ACTIVITY
Reproduce exactly, and only, the lines below from the one containing "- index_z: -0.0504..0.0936" through the one containing "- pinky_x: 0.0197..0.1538".

DATASET EXCERPT

= = =

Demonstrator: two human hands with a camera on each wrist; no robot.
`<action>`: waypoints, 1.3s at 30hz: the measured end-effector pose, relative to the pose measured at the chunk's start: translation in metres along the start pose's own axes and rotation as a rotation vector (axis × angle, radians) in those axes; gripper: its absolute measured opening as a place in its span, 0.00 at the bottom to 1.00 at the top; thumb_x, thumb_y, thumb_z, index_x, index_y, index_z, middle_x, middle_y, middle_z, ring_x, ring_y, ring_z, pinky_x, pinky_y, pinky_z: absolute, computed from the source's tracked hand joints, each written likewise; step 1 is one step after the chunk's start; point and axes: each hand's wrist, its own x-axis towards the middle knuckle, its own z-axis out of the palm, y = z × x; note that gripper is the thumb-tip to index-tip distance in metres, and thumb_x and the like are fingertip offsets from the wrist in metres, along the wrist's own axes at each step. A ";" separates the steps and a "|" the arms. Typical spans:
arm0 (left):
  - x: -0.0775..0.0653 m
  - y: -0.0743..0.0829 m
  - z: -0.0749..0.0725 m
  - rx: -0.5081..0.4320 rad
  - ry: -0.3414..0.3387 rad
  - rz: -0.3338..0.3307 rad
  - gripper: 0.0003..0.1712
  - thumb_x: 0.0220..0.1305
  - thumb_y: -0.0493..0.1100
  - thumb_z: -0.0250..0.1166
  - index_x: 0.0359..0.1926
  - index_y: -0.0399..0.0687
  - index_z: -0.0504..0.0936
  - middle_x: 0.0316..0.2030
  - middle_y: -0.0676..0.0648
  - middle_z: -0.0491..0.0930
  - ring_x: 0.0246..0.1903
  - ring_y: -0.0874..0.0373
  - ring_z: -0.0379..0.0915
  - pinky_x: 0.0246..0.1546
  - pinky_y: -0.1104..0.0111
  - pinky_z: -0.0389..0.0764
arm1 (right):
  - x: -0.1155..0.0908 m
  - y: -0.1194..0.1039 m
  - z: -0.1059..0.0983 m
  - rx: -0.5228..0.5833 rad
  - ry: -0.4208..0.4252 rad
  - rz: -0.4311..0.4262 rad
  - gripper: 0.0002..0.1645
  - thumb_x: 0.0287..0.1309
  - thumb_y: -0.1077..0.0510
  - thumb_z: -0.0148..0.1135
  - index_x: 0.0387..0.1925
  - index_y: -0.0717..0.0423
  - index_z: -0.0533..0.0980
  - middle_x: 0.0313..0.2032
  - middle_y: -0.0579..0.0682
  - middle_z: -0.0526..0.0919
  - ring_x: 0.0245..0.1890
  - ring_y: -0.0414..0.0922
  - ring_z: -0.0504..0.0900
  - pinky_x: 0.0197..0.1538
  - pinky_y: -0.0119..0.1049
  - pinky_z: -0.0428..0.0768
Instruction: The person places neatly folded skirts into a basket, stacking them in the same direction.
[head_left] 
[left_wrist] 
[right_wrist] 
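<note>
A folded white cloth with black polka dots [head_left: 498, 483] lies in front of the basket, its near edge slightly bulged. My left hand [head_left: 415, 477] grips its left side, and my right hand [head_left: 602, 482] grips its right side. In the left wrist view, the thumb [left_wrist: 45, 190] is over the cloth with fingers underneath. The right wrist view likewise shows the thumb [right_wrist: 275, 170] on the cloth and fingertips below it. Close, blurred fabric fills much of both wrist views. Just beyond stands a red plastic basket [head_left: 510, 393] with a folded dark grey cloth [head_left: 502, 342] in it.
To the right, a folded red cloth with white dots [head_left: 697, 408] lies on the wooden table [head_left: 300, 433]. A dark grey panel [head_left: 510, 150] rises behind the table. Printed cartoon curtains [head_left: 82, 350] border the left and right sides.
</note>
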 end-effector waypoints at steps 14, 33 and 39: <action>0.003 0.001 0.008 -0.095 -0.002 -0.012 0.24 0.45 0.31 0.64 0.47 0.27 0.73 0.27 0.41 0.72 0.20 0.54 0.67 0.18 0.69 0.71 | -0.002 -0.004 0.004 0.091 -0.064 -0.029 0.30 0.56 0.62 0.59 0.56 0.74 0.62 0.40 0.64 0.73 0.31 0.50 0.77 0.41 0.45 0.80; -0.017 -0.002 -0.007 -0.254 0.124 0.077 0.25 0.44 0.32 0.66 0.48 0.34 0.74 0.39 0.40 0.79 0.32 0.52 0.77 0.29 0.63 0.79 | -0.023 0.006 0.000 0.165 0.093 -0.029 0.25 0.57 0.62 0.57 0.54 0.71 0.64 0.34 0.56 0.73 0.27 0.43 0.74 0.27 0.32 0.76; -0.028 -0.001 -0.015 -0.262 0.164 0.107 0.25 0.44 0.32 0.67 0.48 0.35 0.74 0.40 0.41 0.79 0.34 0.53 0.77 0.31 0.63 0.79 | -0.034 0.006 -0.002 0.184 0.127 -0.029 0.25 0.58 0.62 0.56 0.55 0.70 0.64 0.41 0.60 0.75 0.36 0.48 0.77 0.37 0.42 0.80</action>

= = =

RESPONSE TO THE EXERCISE
  - index_z: -0.0504..0.0936
  - middle_x: 0.0316..0.2030
  - middle_y: -0.0676..0.0648
  - middle_z: -0.0491..0.0930
  - ring_x: 0.0246..0.1903
  - ring_y: -0.0874..0.0373
  - ring_z: -0.0379..0.0915
  - pinky_x: 0.0246..0.1546
  - pinky_y: -0.1104..0.0111
  - pinky_z: -0.0389..0.0764
arm1 (right):
  - x: -0.1155..0.0908 m
  - y: -0.1194..0.1039 m
  - z: -0.1059..0.0983 m
  - rx: -0.5228..0.5833 rad
  - ry: -0.4208..0.4252 rad
  - rz: -0.4311..0.4262 rad
  - gripper: 0.0002..0.1645
  - thumb_x: 0.0287..0.1309
  - thumb_y: -0.1077..0.0510
  - thumb_z: -0.0148..0.1135
  - index_x: 0.0387..0.1925
  - index_y: -0.0717..0.0423
  - index_z: -0.0533..0.0980
  - middle_x: 0.0313..0.2032
  - middle_y: -0.0579..0.0682
  - middle_z: -0.0526..0.0919
  - ring_x: 0.0245..0.1890
  - ring_y: -0.0414..0.0922
  - ring_z: -0.0504..0.0900
  - pinky_x: 0.0197..0.1538

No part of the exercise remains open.